If lights are flashed at a safe distance — farther than 150 metres away from an oncoming vehicle, under the Highway Traffic Act — it's legal to do so regardless of your reason for flashing, Bourden said.
Want to warn motorists that there's a moose ahead? Great — just be mindful of the distance, he said.
"You can use your high-beam lights but once you get within 150 metres of an oncoming vehicle you have to ensure that your lights are on low beam only," Bourden said.
Using high-beam lights too close to another vehicle is both distracting and bad for the other driver's visibility, and can actually make the situation more dangerous, he said.
"They look towards the lights, they're blinded by those lights, and then they don't see the actual moose itself," he said.
Of course, it's not always easy to know if you're too close.
"No one's out there with a measuring tape," he said. Best practice? Err on the side of caution.
But even though there are times the RCMP is fine with drivers flashing their lights — when distance allows — there are other times when they would really rather you didn't.
Not many drivers still flash their lights to warn other vehicles of a police presence, said Bourden, but it still happens. He acknowledged that it's allowed by law when the other car is farther than 150 metres away, but said that doesn't mean drivers should do it.
"It's not illegal to do that but you've got to understand that oftentimes, police are on the highway trying to protect all motorists from injury and harm," he said.
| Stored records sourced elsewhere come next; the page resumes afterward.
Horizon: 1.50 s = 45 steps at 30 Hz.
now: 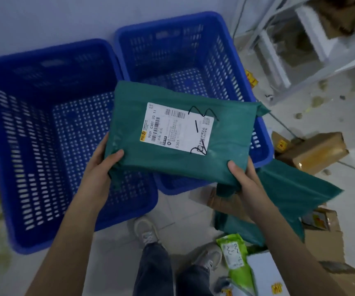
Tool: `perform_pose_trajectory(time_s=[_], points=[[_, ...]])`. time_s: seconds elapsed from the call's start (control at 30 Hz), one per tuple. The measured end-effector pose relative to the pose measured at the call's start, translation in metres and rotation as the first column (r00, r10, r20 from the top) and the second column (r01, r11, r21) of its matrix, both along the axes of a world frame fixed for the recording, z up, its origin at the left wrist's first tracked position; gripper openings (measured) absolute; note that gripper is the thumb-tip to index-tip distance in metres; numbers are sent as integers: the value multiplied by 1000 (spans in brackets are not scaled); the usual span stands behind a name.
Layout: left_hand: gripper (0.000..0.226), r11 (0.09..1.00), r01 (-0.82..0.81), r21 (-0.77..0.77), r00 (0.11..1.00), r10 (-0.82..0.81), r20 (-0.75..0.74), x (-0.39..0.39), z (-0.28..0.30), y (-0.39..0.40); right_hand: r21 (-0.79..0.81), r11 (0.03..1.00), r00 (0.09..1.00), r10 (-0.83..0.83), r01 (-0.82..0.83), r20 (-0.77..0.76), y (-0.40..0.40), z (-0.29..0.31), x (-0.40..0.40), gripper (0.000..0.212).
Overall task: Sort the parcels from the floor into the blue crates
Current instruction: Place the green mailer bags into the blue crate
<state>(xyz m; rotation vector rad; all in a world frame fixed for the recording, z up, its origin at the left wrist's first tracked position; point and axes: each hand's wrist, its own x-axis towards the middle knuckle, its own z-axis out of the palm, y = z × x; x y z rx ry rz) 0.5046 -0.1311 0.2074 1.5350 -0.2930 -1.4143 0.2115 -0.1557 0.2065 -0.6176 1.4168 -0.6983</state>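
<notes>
Your left hand (106, 165) and right hand (241, 175) each pinch a lower corner of the soft, matte green poly parcel (178, 133), thumbs on top. It hangs mid-frame above two rigid, perforated blue crates (44, 146), its white label (176, 128) facing up.

green parcel (178, 135) above blue crates (50, 133), label up

We have one view only — a wide-angle head camera, looking steeply down past our own arms and shoes (146, 230) at the floor (185, 212). It sits close — two crates (50, 133) fill the far left and middle.
</notes>
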Motion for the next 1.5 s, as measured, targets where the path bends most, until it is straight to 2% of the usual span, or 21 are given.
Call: perform_pose_trajectory(time_s=[0.17,0.43,0.77,0.93,1.07,1.23,1.37,1.5], points=[[44,990,-121,75,987,112,118,67,-7,16,-18,978,978,207,-207,-25,-27,-2,79,53],[51,966,-215,145,958,179,225,148,-30,39,-11,893,892,450,-451,-48,-58,-29,180,51],[48,923,-313,224,936,259,238,191,-46,65,16,777,775,629,-629,-69,-71,-53,247,60],[52,928,-308,209,938,259,232,216,-73,57,5,751,746,656,-660,-114,-83,-72,275,59],[56,922,-288,257,949,239,204,229,-104,44,11,759,740,639,-651,-210,-83,-93,297,60],[62,924,-155,349,986,124,110,247,-159,44,109,748,696,653,-655,-300,-77,-137,312,60],[61,918,-92,385,988,34,154,274,-209,46,192,733,655,673,-652,-344,-79,-178,331,60],[60,906,-129,403,975,42,217,285,-246,47,279,715,626,697,-641,-350,-75,-210,347,63]])
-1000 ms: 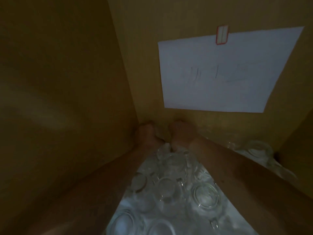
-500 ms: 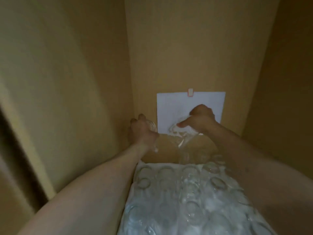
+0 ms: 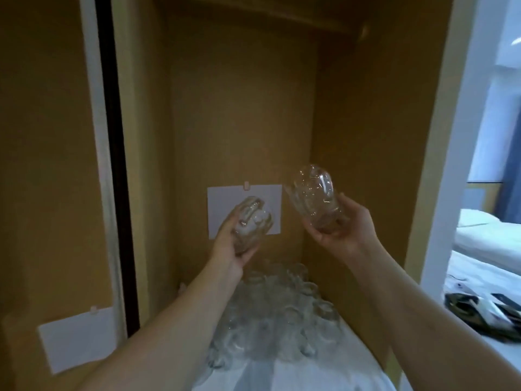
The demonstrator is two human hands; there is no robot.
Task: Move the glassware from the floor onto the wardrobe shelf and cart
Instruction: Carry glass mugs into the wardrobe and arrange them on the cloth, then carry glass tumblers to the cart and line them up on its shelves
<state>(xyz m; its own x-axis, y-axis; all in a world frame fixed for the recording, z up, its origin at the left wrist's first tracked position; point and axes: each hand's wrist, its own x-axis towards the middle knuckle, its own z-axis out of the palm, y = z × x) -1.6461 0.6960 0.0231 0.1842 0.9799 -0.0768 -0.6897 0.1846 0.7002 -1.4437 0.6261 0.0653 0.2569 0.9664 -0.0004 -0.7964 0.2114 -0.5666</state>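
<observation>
Each hand holds one glass up in the air inside the wardrobe, above and beyond the crowd of glasses (image 3: 270,314) already standing on the white-covered shelf (image 3: 284,373). The step in hand looks like carrying this pair to a resting place, though whether they are headed for a gap on this shelf or away to the cart cannot be told from here; no cart is in view.

To do it well, it seems wise to turn each glass upright before lowering it, and to bring them down one at a time, since the standing glasses are packed touching one another and a knock could topple several. Any free spot appears to lie toward the near end of the shelf, below the forearms, so the arms should draw back rather than reach over the pack.

The left hand (image 3: 231,244) wraps its fingers round a tilted glass (image 3: 252,220), in front of a white paper (image 3: 270,198) clipped to the back wall. The right hand (image 3: 346,224) cups the lower part of a ribbed glass (image 3: 315,194) from beneath, thumb on the near side, the glass leaning up and to the left. The two glasses are near each other but apart.
</observation>
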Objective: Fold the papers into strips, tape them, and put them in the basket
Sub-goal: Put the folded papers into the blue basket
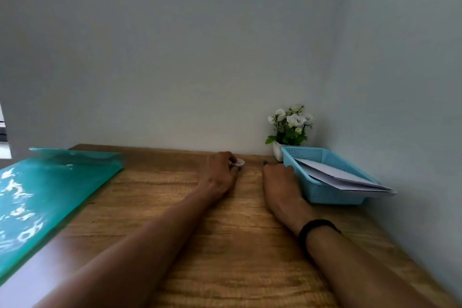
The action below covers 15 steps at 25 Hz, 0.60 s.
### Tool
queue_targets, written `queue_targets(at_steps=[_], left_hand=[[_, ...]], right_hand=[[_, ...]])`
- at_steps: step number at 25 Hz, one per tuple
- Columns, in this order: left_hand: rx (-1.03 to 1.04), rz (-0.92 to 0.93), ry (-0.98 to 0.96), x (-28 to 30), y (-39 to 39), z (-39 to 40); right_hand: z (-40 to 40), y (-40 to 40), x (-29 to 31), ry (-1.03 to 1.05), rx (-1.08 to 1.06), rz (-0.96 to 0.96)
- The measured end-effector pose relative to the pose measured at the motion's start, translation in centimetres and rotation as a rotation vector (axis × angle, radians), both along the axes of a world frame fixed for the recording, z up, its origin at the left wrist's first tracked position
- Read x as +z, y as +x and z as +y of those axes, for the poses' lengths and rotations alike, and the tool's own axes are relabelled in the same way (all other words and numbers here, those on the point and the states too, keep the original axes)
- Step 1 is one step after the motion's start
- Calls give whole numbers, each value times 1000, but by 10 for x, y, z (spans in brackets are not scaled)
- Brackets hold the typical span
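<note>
Wood-grain desk [225,245] fills my view, both forearms stretched across it. Teal plastic folder [50,195] lies at far left. Blue mesh basket [332,192] sits at right by the wall, holding folded white papers [345,175]; their long axis runs from the basket's far-left corner to its near-right, tips overhanging the near rim. Right hand [280,182] lies flat, fingers straight, against the basket's side. Left hand [220,172] pinches a small tape roll [238,163] near the back wall. Potted white flowers [291,127] stand behind the basket.
</note>
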<state>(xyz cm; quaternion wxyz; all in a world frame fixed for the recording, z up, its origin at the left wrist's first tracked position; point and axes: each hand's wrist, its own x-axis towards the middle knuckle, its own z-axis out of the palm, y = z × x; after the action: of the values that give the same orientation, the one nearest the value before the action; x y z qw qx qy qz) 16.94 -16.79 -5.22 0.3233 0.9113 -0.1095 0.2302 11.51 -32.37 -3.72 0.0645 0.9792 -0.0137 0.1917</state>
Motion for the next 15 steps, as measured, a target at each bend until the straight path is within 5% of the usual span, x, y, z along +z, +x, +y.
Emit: queue_targets(at_steps=[15], left_hand=[[-85,-18,136,-3,106,-61]], right_hand=[[-8,64,-6,-57,-30,72]])
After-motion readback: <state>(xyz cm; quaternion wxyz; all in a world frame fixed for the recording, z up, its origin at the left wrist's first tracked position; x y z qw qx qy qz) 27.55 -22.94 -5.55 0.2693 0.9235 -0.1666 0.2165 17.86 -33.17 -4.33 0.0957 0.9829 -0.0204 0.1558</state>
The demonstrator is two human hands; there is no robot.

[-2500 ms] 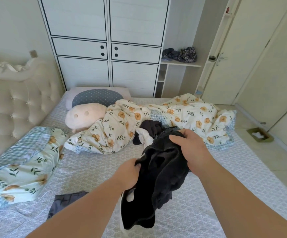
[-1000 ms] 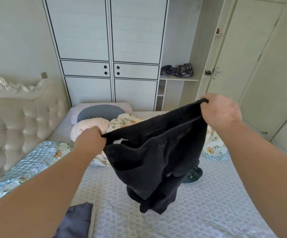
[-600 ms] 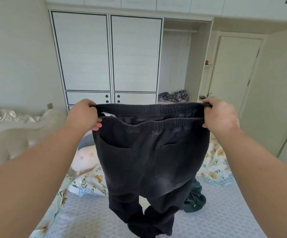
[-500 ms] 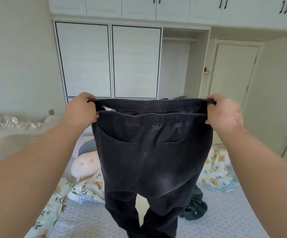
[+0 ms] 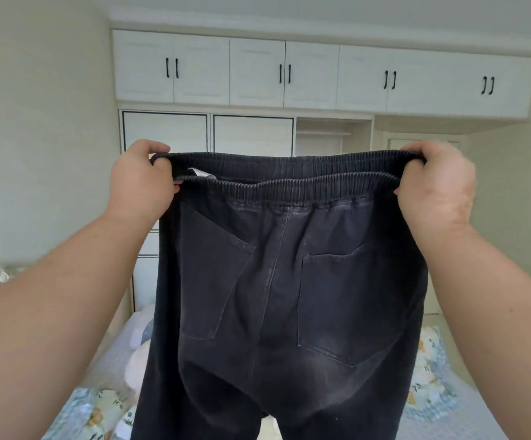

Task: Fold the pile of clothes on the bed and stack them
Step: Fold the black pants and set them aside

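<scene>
Trousers: a pair of black trousers (image 5: 277, 296) is held up in the air in front of the camera, above the bed (image 5: 467, 417); the back side is turned toward the viewer, and the legs hang down out of the lower edge of the view.
Waistband: the elastic waistband (image 5: 289, 185) is stretched wide between the two hands, its opening parted so that a white label (image 5: 200, 173) is seen inside near the left end.
Pockets: two back pockets are seen, the left pocket (image 5: 213, 277) tilted, the right pocket (image 5: 343, 306) lying flatter.
Left hand: the left hand (image 5: 140, 182) is curled round the left end of the waistband, gripping it with fingers folded over the edge.
Right hand: the right hand (image 5: 435, 185) is curled round the right end of the waistband, gripping it likewise.
Bed: a floral quilt (image 5: 426, 376) is seen on the bed at lower right, behind the trousers; a floral pillow (image 5: 96, 411) lies at lower left; a pale pink plush (image 5: 137, 363) is partly hidden by the left trouser leg.
Background: a white wardrobe (image 5: 251, 134) with upper cabinets (image 5: 321, 74) stands against the far wall.
</scene>
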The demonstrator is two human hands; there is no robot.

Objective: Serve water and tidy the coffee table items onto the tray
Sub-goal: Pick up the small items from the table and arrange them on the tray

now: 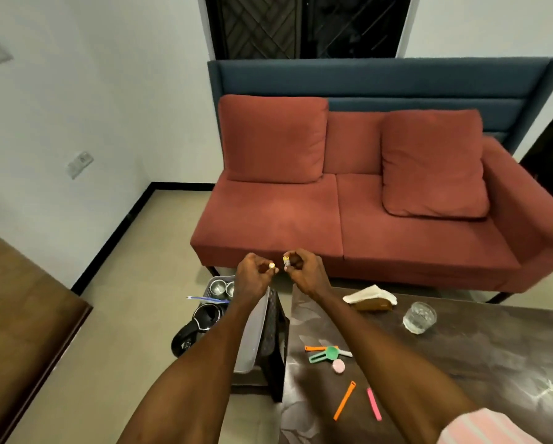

Sometimes police may be out for speed and traffic enforcement, Bourden said, but there are also times when they are on the road because of a more serious incident or in order to apprehend someone in particular who is suspected of a crime.
Alerting that person to police ahead could either help them evade capture, or put an officer's safety at risk. It would be a stretch to call that a crime, he said, but he would rather motorists didn't do it.
"I certainly wouldn't want to be the person responsible for that situation getting worse than what it is."